Kun Hong mengerutkan keningnya. Ia dapat menduga bahwa lima orang pelayan wanita ini mengurungnya dengan pedang di tangan kanan dan agaknya seekor ular di tangan kiri. Dugaannya ini memang benar. Setiap orang pelayan memegang sebatang pedang dan di tangan kiri mereka terdapat seekor ular hijau yang mendesis-desis sedang lidahnya yang kehijauan itu menjilat-jilat ke luar.

Lima batang pedang menyambar cepat dari lima jurusan dan merupakan lima macam serangan yang berbeda-beda. Ada yang menusuk, membacok, membabat, dan lain-lain. Kun Hong terhuyung-huyung lima kali, akan tetapi semua serangan itu mengenai angin belaka.

Akan tetapi pedang itu secara berantai susul-menyusul mengirim serangan cepat, malah kini diselingi serangan dengan ular di tangan kiri yang menyambar ke depan dan gigi-gigi meruncing mengandung bisa itu menggigit-gigit mencari korban! Sementara itu, mereka masih terus melangkah berputar-putar di sekeliling Kun Hong.

Diam-diam pemuda buta ini merasa kagum. Barisan lima orang wanita ini benar-benar kuat dan seorang ahli silat yang belum memiliki kesaktian, kiranya akan roboh binasa biar pun agaknya mampu membalas dan merobohkan dua tiga orang pengeroyok. Gerakan mereka amat teratur dan otomatis sehingga mereka akan merupakan satu orang dengan lima batang pedang dan lima ekor ular!

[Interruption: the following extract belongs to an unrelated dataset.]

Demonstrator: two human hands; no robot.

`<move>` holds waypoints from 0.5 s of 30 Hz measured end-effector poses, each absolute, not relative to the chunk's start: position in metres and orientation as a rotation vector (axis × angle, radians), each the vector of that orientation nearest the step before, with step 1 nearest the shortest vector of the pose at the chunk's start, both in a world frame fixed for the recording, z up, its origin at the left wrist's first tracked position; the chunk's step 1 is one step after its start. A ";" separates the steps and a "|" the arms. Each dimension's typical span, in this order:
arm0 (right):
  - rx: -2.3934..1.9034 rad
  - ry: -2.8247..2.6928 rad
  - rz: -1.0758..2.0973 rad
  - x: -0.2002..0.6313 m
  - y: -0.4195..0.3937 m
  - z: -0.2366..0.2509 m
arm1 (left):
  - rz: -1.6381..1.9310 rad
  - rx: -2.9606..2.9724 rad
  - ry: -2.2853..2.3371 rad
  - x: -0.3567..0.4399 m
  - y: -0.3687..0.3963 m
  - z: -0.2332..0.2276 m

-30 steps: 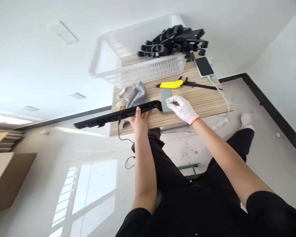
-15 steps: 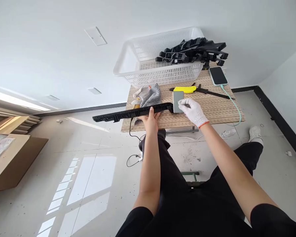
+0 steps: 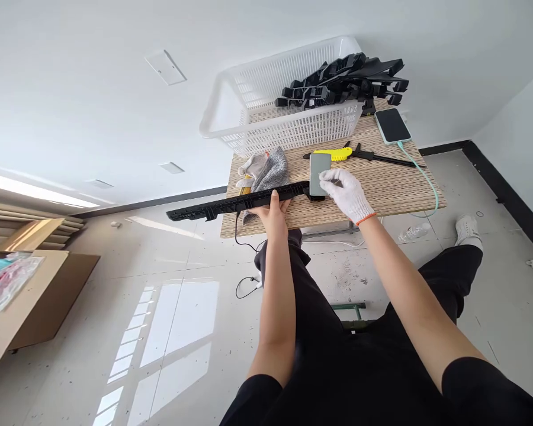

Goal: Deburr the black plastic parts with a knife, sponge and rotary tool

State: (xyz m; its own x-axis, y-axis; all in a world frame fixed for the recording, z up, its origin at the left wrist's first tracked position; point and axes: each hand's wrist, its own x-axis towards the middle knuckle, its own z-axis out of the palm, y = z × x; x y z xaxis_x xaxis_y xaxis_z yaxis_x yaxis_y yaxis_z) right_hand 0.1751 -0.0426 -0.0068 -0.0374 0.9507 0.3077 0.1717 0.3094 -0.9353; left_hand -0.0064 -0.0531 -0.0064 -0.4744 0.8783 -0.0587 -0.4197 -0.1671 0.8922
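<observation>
White basket (image 3: 266, 127) sits at the far end of the counter (image 3: 395, 189), black parts (image 3: 344, 83) piled in its right side. Phone (image 3: 391, 125) right of the basket, cable (image 3: 421, 177) plugged in and running off the counter edge. Yellow knife (image 3: 333, 154) and black tool (image 3: 382, 158) just in front of the basket. Grey cloth (image 3: 270, 170) and glove (image 3: 251, 168) in front of its left half. Cardboard box (image 3: 31, 302) far left on the floor.

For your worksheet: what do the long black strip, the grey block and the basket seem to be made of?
Long black strip: probably moulded plastic, matt, with ribbed detail. Grey block: smooth, dull grey; perhaps stone or metal, not clear. Basket: white plastic, slightly glossy, with perforated lattice walls.
</observation>
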 end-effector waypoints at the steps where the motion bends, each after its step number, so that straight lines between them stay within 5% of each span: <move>1: -1.082 -1.515 0.880 0.174 -0.043 -0.006 | 1.799 0.624 1.141 -0.006 -0.054 -0.007; 8: -1.244 -1.709 0.528 0.166 -0.049 -0.003 | 1.742 0.677 1.129 0.005 -0.058 -0.006; 15: -1.275 -1.775 0.612 0.167 -0.043 -0.004 | 1.739 0.742 1.135 0.017 -0.058 -0.009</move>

Kun Hong tahu bahwa terhadap serbuan pedang-pedang itu, dengan mudah dia akan bisa menghindarkan diri, akan tetapi menghadapi lima ekor ular hidup itu amatlah sukar. Ular tidak dapat disamakan dengan pedang, karena ular adalah makhluk hidup yang memiliki gerakan sendiri dan sama sekali tidak menurut cara ilmu silat.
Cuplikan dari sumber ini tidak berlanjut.